Our group of 35 university students and several SEC staffers were some of the only gringo volunteers assisting Ciudad Vieja, one of the many Guatemalan towns affected by the mudslides generated by Tropical Storm Agatha. I had never seen such devastation firsthand before, and though we shoveled and hoed and pitched rocks, the town was still in ruins two hours later when we packed up to leave.

I asked Beck how often major disasters, such as Agatha, occurred.

Maybe every couple of years, she answered, but minor catastrophes like mudslides happened frequently. Because neither Guatemalan nor international media covered such events, residents were left to clean up the mess.

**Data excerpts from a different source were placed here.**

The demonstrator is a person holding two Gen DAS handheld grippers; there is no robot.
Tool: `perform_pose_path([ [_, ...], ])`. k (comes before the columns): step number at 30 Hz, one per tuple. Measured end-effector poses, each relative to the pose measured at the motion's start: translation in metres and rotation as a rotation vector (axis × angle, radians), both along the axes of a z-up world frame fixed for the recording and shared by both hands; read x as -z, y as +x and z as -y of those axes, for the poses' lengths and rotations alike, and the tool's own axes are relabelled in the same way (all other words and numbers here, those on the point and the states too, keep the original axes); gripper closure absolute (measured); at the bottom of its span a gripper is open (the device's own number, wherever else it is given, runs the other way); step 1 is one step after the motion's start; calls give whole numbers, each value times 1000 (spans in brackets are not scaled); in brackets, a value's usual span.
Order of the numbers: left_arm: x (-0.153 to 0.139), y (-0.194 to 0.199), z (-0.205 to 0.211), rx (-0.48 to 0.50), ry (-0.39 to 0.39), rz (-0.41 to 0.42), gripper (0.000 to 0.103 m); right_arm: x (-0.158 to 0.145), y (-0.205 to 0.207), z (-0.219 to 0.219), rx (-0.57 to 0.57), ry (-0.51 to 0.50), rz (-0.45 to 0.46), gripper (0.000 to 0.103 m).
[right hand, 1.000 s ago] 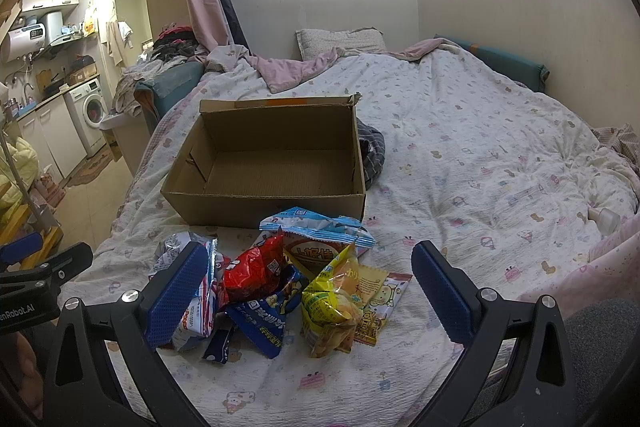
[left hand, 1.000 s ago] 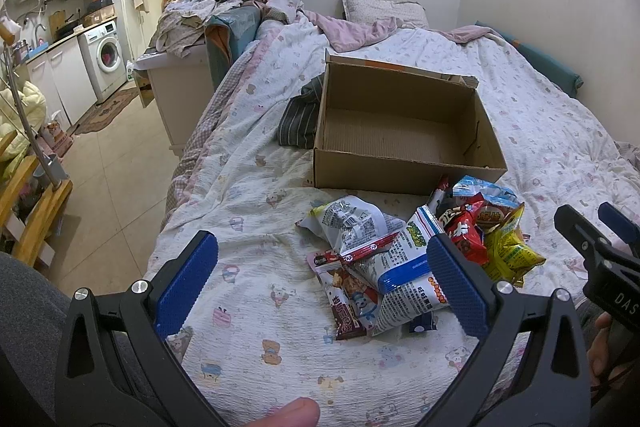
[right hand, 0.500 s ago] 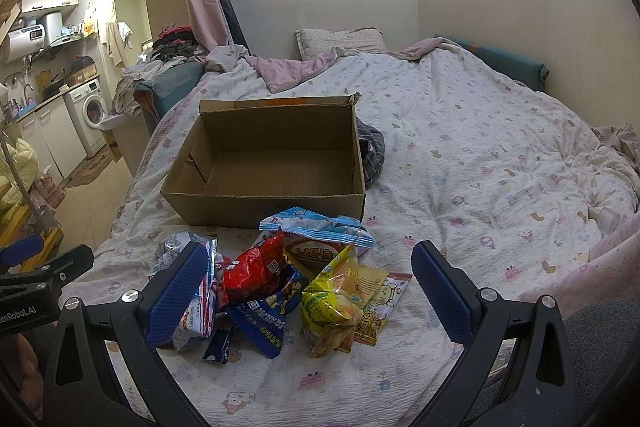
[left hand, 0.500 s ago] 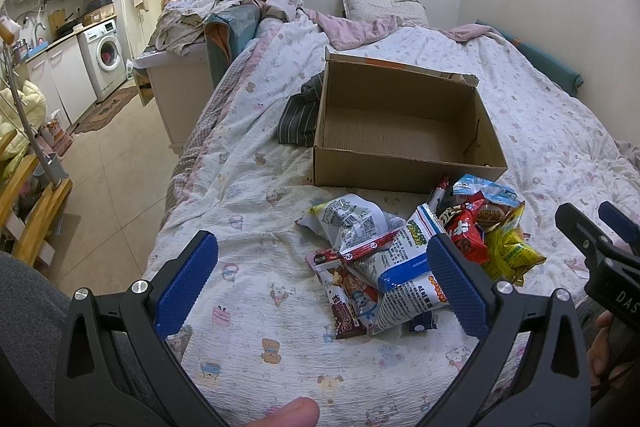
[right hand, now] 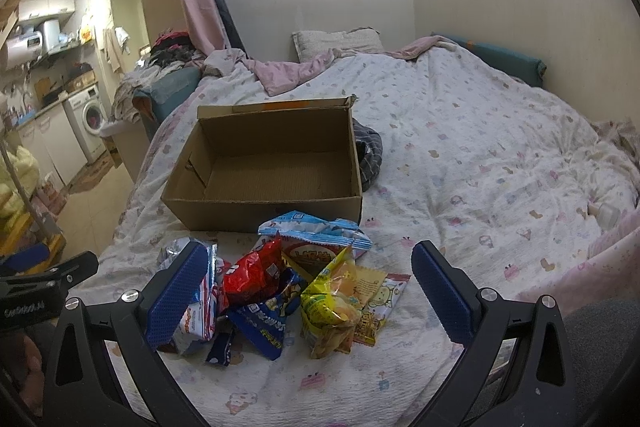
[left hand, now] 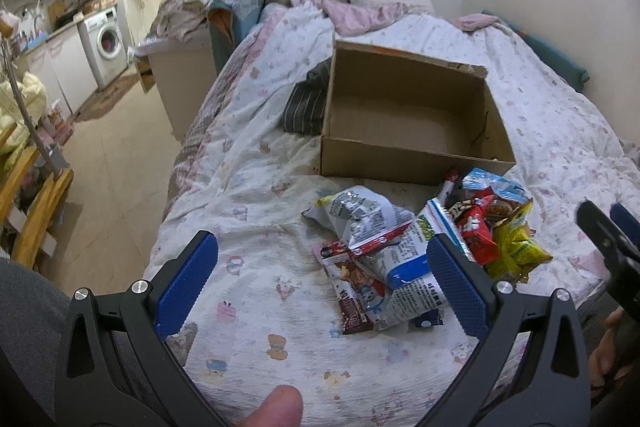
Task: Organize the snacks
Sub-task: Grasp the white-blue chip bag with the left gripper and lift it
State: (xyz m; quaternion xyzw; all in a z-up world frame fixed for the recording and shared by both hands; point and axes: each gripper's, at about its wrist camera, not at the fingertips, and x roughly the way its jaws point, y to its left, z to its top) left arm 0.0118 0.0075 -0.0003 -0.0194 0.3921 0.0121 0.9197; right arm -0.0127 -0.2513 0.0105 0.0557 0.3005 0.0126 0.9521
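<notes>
Nothing visibly changed against the frames half a second and a second ago: same pile, same box, same framing in both wrist views. Left hand-held gripper released, blue-padded fingers spread wide, hovering low over the near edge of the bed with white cartoon-print quilt, nothing between the pads. Right hand-held gripper likewise released and empty, fingers wide apart, poised just above the snack pile without touching it. Snacks heaped loose on the quilt directly in front of the open brown cardboard box, none inside it; box floor bare. In the heap, seen from the right wrist: crinkled red foil packet near the middle, yellow chip bag beside it to the right, dark blue packet in front of the red one, light blue and white bag nearest the box wall. From the left wrist: silver-grey printed bag at the left of the heap, white and blue packet partly behind the right pad. Dark striped cloth bunched against the box's far side. Fingertip visible at the bottom edge of the left view
</notes>
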Motion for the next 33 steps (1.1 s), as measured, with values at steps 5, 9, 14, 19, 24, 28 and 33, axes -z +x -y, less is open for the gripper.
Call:
perform_pose_path([
  [5, 11, 34, -16, -65, -79, -167, 0, 3, 3, 12, 37, 48, -36, 0],
  [9, 31, 56, -17, -49, -268, -329, 0, 6, 6, 18, 51, 77, -62, 0],
  [14, 56, 66, 8, 11, -408, -476, 5, 8, 6, 23, 57, 89, -75, 0],
  [19, 88, 74, 36, 29, -463, -598, 22, 12, 6, 30, 67, 82, -89, 0],
  [24, 112, 80, 39, -23, -504, -647, 35, 13, 2, 34, 78, 68, -90, 0],
  [28, 108, 79, 46, -9, -461, -634, 55, 15, 4, 37, 83, 69, -103, 0],
  [33, 93, 73, 53, 9, -425, -601, 73, 16, 5, 41, 100, 88, -114, 0],
])
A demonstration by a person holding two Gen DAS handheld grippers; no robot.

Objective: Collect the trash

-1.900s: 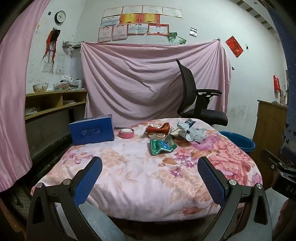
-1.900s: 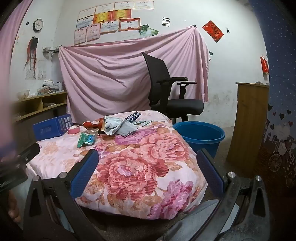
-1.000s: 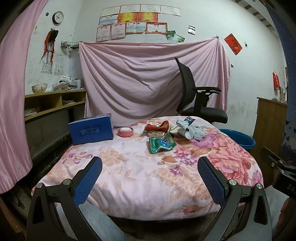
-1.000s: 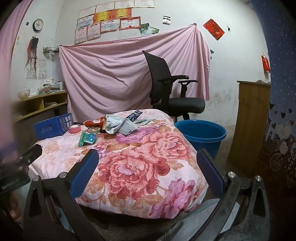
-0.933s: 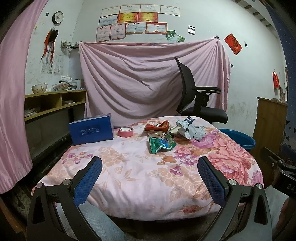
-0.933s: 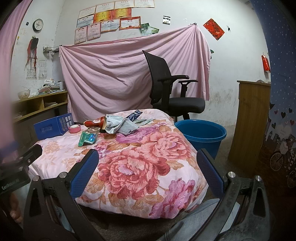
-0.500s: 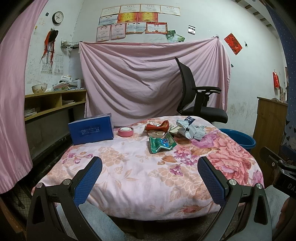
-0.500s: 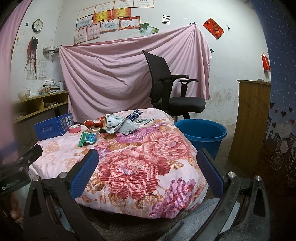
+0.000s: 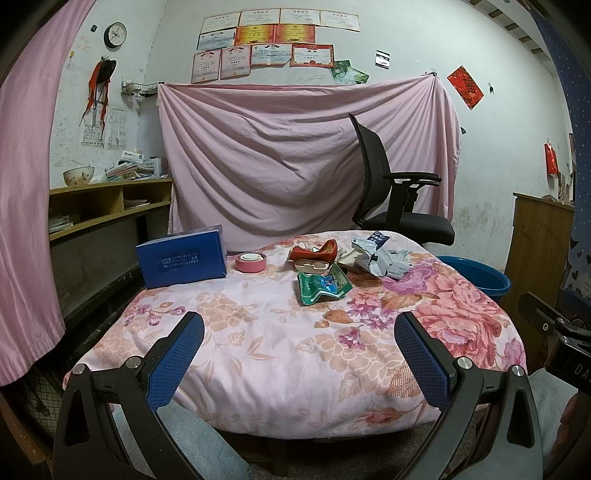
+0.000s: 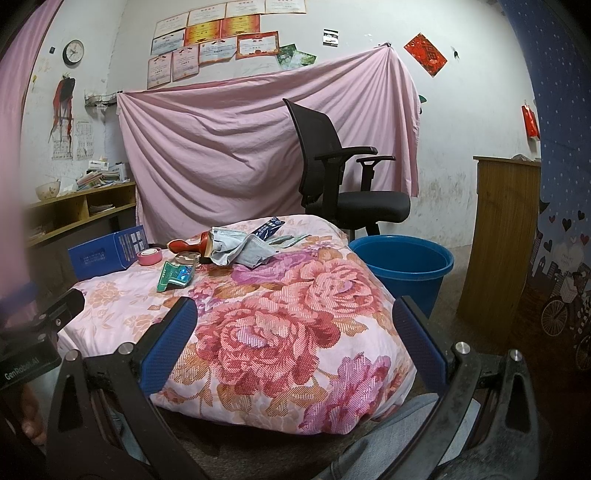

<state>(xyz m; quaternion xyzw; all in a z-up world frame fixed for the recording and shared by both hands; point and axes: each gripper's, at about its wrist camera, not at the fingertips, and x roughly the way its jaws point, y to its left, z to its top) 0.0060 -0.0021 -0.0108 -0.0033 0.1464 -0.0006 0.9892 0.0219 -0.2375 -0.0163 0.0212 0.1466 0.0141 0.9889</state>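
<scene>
Trash cluster on far part of floral bench (image 9: pixel 258 354): crumpled green wrapper (image 9: pixel 322 285), red wrapper (image 9: pixel 314 252) lying crosswise, grey-white crumpled packets (image 9: pixel 373 256) toward right edge. Blue bucket (image 10: pixel 402 267) on floor beside bench, inside not visible. Left tool (image 9: pixel 299 350) wide, holding nothing, short of trash. Right tool (image 10: pixel 293 334) wide, holding nothing

White wall (image 9: pixel 413 33), pink drape (image 9: pixel 280 155), black office chair (image 10: pixel 332 177), wooden shelf (image 9: pixel 92 206), wall clock (image 9: pixel 115 34)
</scene>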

“This kind of news, it’s not Paris Hilton, it’s not Katrina—no es sexy,” Beck said, gesturing to the turbid streets. “It’s sad, but it’s reality.”

An unfortunate truth

My program in Guatemala focused primarily on long-term, developmental work, but our labor in Ciudad Vieja influenced my mindset for the rest of the trip. Over the following weeks, I could not forget Beck’s words. Providing direct relief felt necessary but almost futile—after all, a similar mess would happen again in a few short years, and I wanted to create a sustainable difference.

Additionally, although I recognized the truth in Beck’s claim, my idealized vision of the media hinged on its responsibility to give others a voice. Yet, like she said, I knew that traditional news coverage of natural disasters tended to glamorize catastrophes. According to Philip Brown’s 2008 analysis of natural disasters, such as the 2004 Indian Ocean tsunami, the media focuses on personal stories and sensational images because reporters seek to showcase the most interesting (and thus most profitable) information.

And as a result, many details and events can slip through the cracks. My work in Guatemala focused primarily on people in rural areas. I met orphans, women with cataracts, the blind, the deaf, diabetics. Sometimes the solution for someone was highly feasible and required only a small investment on an individual’s part, had the products and financial support been available. Yet in each of those personal cases, I was forced to realize that—on the micro level—access was limited.

Posted by: Sanette | July 16, 2010

background.

*Solely for your own understanding! Reading this is not necessary in understanding the subsequent parts!

After serving as Peace Corps Volunteers in Guatemala from 2001 to 2003, social entrepreneurs Greg Van Kirk and George Bucky Glickley co-founded a series of developmental programs to provide beneficial goods and services in developing countries. In 2004 Van Kirk and Glickley launched the U.S. nonprofit Community Enterprise Solutions (CE Solutions). Based on their pioneer MicroConsignment Model (MCM), CE Solutions trained women entrepreneurs (asesores) to sell products, such as reading glasses, water purifiers and wood-burning stoves, on consignment to persons in rural villages.

To further self-sustainability, Van Kirk and Glickley founded Soluciones Comunitarias (SolCom) in 2006 and transferred full ownership over to Guatemalans by 2009. Finally, to support the initiatives, Van Kirk and Glickley created the sister organization Social Entrepreneur Corps (SEC) in 2005 to provide internship and volunteer experiences for college students and recent graduates. SEC now has programs in Guatemala, Ecuador and Nicaragua.

I applied through and received financial support from my university-sponsored DukeEngage program, participated in the SEC program and worked for SolCom. After spending the first two weeks in Antigua for orientation, the 35 participants from various universities were split into groups of eight or nine to conduct week-long field work sessions in Huehuetenango, Nebaj, Solola and Xela on a rotational basis. We returned to Antigua for analysis and reflection during the middle and end of the program.

Although we held campaigns centered on the MCM and conducted surveys on products and village needs at each site, our work was never the same from city to city, or even from day to day. In Huehuetenango, we held two consulting sessions: first, with two women entrepreneurs who wanted to sell peanut butter; and second, with a couple who planned to use a government-granted plot of land as a community space. We decorated an afterschool center and improved publicity for a Nebaj restaurant. We conducted initial MCM training for a weaving cooperative in Solola, as well as evaluated a new potential product for SolCom. We painted a mural in a basketball court near Xela and listened to a presentation from Pajebal, a loaning company founded by a recent Duke graduate.

DukeEngage, SEC, voluntarios de los Estados Unidos—however you want to say it, welcome to my summer.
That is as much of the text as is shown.